Bob laughed. “Maybe it’s the stress from moving? You guys haven’t lived here that long, right?”

“We moved back in June. I’d be surprised if it was stress. Joe seems to love it here. We spent all summer working on the trail and the yard. It seemed like Joe had a blast,” Alan said. “If anything, the school is probably too easy for him. He was is in a pretty tough school down south, and a lot of the material he’s doing now is just repeat stuff.”

“But school has its own stress,” Bob said. “Does he have any friends?”

“He met a couple of kids over the summer that he really likes. He stayed over at one kid’s house a couple times last summer and now they hang around together after school. The Vice Principal seemed to think he’s plenty popular. I wish we could just chalk this one incident up to stress and move on,” Alan said.
 

They sat in silence for several minutes. Bob watched the trees at the edge of the horizon. They were swaying in a breeze that the dooryard didn’t feel. Alan fidgeted. He stared at the asphalt, watching big black ants march across the blacktop. He chewed on his fingernail and then spit towards the rose bushes that lined the shed.

How do you gut a fish, anyway?
Alan wondered.
I know you have to cut them down the belly and scoop out the organs, but then what?

“You said you were waiting on some work projects? What do you do when you’re not renovating houses of your exes, Bob?” Alan asked.

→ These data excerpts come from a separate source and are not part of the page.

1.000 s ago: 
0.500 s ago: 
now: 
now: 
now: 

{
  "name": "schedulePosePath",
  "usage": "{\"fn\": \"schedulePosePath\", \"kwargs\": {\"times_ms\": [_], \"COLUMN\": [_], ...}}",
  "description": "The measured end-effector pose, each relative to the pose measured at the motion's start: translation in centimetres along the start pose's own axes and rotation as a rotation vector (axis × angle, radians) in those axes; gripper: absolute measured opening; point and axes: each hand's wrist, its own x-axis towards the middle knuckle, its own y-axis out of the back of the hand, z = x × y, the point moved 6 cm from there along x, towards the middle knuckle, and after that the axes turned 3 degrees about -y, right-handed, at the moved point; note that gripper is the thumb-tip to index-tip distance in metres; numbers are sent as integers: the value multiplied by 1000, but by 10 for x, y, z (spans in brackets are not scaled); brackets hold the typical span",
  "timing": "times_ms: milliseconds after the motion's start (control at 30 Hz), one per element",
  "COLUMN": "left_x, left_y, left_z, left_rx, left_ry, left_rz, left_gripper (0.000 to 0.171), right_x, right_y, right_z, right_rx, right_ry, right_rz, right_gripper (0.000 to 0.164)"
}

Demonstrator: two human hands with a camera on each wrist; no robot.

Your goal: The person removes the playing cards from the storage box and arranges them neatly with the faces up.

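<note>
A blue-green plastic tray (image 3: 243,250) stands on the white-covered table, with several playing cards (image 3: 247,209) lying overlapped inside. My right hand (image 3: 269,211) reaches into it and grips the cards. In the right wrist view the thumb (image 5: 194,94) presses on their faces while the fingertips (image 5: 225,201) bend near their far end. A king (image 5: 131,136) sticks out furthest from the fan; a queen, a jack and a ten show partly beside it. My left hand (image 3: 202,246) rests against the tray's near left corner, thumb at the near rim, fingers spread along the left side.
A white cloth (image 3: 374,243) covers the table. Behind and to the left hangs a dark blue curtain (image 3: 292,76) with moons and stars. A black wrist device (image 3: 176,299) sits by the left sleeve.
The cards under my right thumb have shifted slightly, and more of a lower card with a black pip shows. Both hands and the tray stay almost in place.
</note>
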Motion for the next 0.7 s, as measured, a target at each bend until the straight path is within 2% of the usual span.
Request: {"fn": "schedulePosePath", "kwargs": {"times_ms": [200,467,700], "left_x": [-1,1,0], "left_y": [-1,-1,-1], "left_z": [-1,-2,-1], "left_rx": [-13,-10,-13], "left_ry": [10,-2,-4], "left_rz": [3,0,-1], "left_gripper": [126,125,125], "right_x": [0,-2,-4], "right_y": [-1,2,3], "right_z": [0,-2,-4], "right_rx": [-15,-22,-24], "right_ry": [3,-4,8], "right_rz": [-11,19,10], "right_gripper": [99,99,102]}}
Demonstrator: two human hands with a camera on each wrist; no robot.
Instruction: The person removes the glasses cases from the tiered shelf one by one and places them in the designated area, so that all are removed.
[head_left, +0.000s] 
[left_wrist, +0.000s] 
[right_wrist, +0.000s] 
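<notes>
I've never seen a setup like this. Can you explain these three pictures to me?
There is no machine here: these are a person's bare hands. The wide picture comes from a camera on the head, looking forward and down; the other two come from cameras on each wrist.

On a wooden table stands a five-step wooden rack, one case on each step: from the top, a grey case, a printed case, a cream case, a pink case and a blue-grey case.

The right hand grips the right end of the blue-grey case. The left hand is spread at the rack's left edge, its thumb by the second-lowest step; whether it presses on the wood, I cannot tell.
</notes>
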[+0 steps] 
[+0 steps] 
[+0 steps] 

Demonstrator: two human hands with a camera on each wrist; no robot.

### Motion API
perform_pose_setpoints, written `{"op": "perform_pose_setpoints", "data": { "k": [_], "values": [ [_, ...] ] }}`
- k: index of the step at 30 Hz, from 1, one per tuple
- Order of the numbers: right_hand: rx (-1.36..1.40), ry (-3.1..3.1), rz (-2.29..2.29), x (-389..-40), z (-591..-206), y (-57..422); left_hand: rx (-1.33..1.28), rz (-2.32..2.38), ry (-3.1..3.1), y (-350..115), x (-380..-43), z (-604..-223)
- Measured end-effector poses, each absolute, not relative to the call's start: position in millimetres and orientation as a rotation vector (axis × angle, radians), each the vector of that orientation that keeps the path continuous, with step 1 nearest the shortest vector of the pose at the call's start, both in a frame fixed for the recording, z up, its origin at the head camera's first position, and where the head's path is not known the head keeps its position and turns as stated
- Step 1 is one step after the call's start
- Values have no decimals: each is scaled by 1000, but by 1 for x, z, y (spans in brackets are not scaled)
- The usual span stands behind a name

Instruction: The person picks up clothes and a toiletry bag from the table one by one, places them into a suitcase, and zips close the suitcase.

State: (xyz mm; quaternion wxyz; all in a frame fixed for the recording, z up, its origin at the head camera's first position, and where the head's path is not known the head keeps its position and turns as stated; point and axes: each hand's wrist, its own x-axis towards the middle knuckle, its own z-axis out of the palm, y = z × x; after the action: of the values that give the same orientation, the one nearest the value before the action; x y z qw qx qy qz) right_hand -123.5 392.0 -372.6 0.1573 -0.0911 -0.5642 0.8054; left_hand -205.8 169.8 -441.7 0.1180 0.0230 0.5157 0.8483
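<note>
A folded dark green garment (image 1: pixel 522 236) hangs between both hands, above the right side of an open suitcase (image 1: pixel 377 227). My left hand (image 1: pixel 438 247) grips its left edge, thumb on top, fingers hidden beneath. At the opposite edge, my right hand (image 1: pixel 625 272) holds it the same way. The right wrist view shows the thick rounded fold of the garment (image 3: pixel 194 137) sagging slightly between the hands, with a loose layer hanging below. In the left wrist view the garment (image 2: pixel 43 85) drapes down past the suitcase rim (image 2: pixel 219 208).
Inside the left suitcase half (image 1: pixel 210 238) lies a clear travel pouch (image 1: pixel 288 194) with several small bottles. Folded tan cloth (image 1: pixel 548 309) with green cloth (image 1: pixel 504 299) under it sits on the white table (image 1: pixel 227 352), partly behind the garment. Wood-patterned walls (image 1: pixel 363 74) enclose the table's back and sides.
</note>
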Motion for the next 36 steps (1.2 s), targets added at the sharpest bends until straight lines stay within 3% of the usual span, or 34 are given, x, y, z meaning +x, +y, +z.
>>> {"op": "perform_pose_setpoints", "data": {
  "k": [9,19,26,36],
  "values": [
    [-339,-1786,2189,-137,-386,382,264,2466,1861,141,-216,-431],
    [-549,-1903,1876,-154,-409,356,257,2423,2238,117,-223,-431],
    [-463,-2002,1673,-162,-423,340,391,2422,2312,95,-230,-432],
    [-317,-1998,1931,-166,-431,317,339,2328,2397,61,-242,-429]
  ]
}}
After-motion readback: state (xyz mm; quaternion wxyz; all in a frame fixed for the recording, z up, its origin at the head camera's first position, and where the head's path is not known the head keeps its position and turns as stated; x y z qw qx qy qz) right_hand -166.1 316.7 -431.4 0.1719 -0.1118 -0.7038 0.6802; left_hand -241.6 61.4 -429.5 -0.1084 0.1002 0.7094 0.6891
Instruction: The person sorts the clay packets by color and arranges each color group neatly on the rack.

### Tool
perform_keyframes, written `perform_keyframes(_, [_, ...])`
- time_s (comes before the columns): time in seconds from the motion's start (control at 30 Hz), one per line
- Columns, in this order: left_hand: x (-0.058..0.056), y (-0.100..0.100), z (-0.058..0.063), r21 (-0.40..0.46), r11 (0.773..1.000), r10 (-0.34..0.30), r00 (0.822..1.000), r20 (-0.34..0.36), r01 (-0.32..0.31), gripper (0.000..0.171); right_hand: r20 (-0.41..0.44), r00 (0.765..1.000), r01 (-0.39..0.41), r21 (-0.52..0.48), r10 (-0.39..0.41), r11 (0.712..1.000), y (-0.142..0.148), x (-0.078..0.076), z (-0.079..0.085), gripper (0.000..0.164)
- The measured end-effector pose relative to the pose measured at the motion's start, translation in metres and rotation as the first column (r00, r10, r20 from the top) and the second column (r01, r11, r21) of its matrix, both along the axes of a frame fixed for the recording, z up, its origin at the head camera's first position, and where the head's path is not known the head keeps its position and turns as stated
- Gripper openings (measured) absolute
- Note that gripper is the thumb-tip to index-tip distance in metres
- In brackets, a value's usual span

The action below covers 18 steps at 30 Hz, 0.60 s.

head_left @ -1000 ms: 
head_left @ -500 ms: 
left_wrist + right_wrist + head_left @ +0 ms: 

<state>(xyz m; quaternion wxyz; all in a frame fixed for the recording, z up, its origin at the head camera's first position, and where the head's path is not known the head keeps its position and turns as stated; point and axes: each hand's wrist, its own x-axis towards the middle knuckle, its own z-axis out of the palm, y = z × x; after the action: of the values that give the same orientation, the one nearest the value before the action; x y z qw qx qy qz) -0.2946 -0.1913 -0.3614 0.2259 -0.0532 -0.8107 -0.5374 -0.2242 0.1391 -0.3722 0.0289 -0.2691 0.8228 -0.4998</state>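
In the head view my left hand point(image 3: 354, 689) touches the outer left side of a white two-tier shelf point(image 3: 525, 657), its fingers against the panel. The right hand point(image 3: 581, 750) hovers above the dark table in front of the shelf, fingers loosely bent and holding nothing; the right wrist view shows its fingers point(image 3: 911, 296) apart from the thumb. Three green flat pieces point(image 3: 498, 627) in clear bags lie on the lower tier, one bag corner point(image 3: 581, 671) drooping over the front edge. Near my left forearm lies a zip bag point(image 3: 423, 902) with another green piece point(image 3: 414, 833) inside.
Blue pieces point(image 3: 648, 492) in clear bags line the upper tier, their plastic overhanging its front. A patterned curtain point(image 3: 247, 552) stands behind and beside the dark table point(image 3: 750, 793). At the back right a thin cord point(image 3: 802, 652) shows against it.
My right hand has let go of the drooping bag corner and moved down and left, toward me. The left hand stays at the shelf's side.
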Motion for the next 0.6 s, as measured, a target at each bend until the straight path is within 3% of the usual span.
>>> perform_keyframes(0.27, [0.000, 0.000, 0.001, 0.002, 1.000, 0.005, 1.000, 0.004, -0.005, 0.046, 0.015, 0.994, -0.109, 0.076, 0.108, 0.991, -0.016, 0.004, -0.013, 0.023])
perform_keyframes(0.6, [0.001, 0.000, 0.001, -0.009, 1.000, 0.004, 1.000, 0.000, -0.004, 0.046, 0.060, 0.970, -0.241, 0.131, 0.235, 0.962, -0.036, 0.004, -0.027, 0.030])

Bob didn’t answer right away. The two men exchanged a glance. Alan’s eyes begged to be distracted.

“I make movies,” Bob said.
 

“Like a producer?”

“Director,” Bob said. “At least I used to. I’m not working on anything at the moment.”

“Projects are simmering?”

“Exactly,” Bob said. “You might be surprised at how long stuff churns before anything happens. You get all the right words into the right ears and then you have to wait. I had a string of several years where I moved from project to project. But now I’m in stasis.”

“What changed?” Alan asked.

“Nothing really changed. Sometimes you get lucky, and sometimes you don’t. I had a long-term project fall through and it all seemed to cascade from there,” Bob said.

“What was the project?” Alan asked.

Bob scratched his forehead.

“If you can’t tell me about it, that’s fine. I was just being nosey.”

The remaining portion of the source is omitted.